Given the plurality of religions in the United States today, it is perhaps inevitable that other religions, even those not historically connected to Christianity, would recognize the pivotal nature of Jesus of Nazareth for Christian faith and human history and comment on his life and times.
Recently three prominent Buddhists have written books assessing Jesus from a Buddhist point of view. These three books help us begin to articulate a complex and not always consistent answer to the question "Who do Buddhists think Jesus was?"
THE GOOD-HEARTED JESUSArguably, the most famous Buddhist in the world is the Dalai Lama, the spiritual leader of Tibetan Buddhists. In some ways it is both misleading and un-Buddhist that one man represent the world Buddhist community. Buddhism is much less hierarchically structured than Christianity, and one of its principle teachings, anatta or no-self, discourages individualism. Further, Tibetan Buddhism represents only one aspect of the world Buddhist community, and a smallish one at that.
In other ways the Dalai Lama's notoriety is understandable.
He represents an oppressed people—the Dalai Lama himself is in exile in India, driven out by the Chinese colonization of Tibet. The plight of Tibet has become a cause celebre among the Western intelligentsia and several Hollywood personalities. Further, the Dalai Lama is charismatic, dedicated, and wise. His celebrity is earned. So his book, The Good Heart: A Buddhist Perspective on the Teachings of Jesus, merits consideration by Christian readers.
The book itself is a collection of eight Bible studies on Jesus' words given by the Dalai Lama at a Buddhist-Christian interfaith conference. He reads the text, giving a Buddhist gloss on the content, and in the process, on Jesus himself. Each commentary is followed by a Christian respondent's thoughts on both the passage and the Dalai Lama's exegesis.
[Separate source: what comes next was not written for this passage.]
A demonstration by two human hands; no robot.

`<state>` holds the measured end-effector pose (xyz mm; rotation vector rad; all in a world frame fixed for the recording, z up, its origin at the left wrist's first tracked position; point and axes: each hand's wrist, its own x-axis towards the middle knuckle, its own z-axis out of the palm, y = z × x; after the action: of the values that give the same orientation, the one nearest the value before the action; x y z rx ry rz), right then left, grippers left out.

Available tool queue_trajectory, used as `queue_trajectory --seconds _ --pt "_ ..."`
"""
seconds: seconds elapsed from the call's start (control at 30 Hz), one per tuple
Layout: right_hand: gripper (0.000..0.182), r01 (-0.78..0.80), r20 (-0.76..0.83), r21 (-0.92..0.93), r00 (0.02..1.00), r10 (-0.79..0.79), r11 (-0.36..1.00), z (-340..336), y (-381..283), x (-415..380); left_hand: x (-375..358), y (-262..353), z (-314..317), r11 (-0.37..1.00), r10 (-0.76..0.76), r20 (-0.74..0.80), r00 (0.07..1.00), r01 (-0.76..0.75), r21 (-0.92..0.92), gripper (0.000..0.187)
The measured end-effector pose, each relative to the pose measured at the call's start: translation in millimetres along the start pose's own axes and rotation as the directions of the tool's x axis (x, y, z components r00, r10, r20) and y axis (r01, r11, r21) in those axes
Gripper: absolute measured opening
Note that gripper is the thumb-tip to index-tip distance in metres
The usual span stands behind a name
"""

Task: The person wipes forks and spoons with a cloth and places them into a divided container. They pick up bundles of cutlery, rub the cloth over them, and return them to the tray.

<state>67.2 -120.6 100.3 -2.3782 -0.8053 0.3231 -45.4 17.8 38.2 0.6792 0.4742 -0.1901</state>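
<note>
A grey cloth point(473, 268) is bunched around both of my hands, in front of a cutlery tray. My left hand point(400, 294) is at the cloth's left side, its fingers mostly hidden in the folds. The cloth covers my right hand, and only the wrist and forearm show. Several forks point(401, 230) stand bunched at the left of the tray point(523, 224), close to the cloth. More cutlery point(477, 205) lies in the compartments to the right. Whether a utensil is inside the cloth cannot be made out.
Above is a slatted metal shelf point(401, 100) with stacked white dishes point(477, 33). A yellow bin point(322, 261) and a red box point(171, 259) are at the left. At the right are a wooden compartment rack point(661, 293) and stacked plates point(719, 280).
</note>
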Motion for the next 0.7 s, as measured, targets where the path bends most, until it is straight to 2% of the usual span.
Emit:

Thus this is an exegetical approach to understanding the historical Jesus. Using Jesus' words, filtered through a Buddhist world-view, the Dalai Lama paints a biographical portrait.
The focus of the picture is on Jesus' teachings about mental attitude and Jesus' own mental attitude. For the Dalai Lama, Jesus is the model of a "spiritually mature, good, and warm hearted person." To emulate him, we should practice meditation.
The Dalai Lama freely acknowledges the philosophical differences between Christianity and Buddhism; he does not attempt to reduce the two religious systems to a lowest common denominator. But because each of these religions centers on the life and teachings of a single man, and because these exemplary teachers, Jesus and Buddha, showed their disciples how to develop "good hearts," Christians and Buddhists alike should be able to agree on the importance of the devotional life and realize the benefits of that particular focus—mutual good will.